Start of Source data

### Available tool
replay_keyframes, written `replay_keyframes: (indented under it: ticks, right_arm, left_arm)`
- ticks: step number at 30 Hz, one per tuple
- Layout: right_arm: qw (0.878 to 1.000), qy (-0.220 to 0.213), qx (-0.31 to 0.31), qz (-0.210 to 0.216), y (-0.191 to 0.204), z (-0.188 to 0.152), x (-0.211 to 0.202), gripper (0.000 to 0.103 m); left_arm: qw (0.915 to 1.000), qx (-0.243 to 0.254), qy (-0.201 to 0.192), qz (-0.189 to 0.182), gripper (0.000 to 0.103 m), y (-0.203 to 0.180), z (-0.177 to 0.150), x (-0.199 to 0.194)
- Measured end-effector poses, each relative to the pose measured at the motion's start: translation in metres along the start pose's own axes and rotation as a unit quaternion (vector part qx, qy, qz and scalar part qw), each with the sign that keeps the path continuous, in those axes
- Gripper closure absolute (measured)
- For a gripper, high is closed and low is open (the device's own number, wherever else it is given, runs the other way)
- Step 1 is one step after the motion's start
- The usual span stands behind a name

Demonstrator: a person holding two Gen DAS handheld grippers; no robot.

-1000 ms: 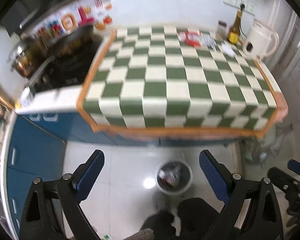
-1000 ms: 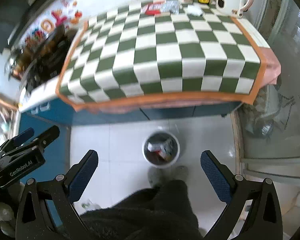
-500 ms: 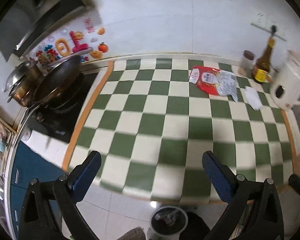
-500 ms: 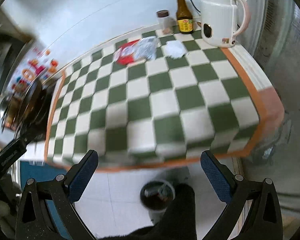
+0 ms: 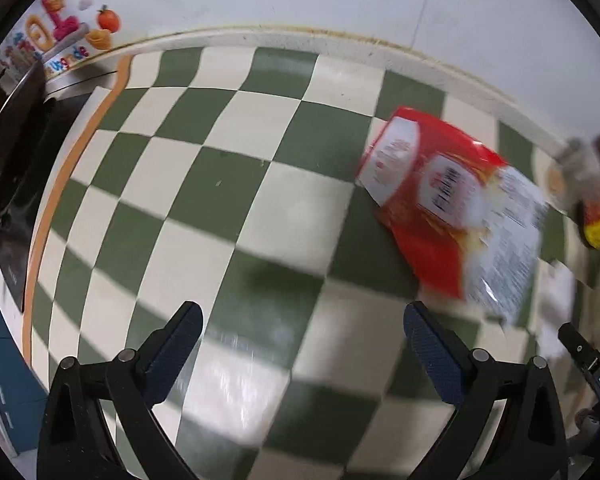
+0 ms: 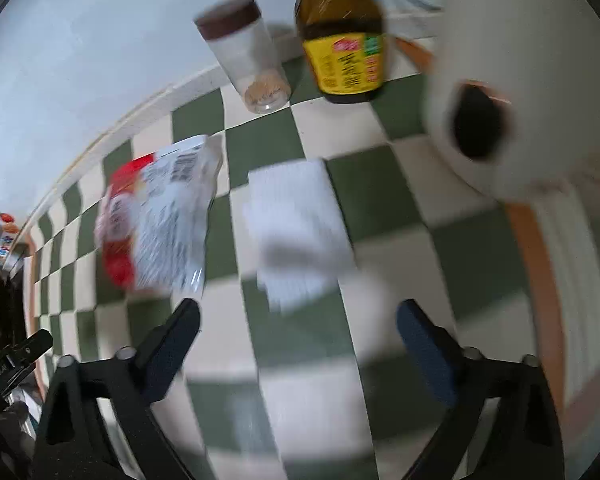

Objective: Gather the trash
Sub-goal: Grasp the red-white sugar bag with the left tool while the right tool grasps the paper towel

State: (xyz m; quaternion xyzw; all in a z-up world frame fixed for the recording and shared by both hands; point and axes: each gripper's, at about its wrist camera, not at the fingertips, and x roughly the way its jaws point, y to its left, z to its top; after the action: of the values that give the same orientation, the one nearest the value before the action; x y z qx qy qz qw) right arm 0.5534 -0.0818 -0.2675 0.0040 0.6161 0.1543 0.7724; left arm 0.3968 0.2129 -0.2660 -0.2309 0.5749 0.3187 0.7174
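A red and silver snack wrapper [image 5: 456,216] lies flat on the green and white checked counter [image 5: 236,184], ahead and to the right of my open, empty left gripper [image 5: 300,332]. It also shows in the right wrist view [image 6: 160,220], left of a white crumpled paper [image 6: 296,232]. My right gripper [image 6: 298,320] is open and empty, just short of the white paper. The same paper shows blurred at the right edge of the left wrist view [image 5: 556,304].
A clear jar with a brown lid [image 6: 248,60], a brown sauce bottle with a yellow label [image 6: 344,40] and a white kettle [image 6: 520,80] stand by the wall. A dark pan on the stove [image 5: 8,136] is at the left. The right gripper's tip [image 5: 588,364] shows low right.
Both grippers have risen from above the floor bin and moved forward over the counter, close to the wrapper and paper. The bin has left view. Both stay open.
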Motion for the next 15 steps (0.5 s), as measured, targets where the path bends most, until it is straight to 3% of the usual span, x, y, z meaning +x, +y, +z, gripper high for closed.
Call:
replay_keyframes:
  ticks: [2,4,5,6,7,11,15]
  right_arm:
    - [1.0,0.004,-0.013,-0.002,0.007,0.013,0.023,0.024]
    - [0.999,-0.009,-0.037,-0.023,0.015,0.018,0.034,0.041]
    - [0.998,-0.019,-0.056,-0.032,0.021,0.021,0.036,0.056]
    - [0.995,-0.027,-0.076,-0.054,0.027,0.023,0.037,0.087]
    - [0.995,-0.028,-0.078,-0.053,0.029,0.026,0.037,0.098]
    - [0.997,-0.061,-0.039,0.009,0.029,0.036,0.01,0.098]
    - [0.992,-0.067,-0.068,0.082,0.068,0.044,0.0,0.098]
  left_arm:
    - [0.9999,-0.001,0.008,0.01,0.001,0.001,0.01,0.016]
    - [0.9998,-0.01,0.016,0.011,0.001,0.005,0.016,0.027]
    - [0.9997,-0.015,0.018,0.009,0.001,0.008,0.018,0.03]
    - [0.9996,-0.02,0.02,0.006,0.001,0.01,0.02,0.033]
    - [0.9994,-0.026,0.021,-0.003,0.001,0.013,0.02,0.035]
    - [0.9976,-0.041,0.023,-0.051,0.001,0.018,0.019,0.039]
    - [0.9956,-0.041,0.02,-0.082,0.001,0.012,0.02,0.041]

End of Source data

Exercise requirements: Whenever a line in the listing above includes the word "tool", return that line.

Exercise output:
### Available tool
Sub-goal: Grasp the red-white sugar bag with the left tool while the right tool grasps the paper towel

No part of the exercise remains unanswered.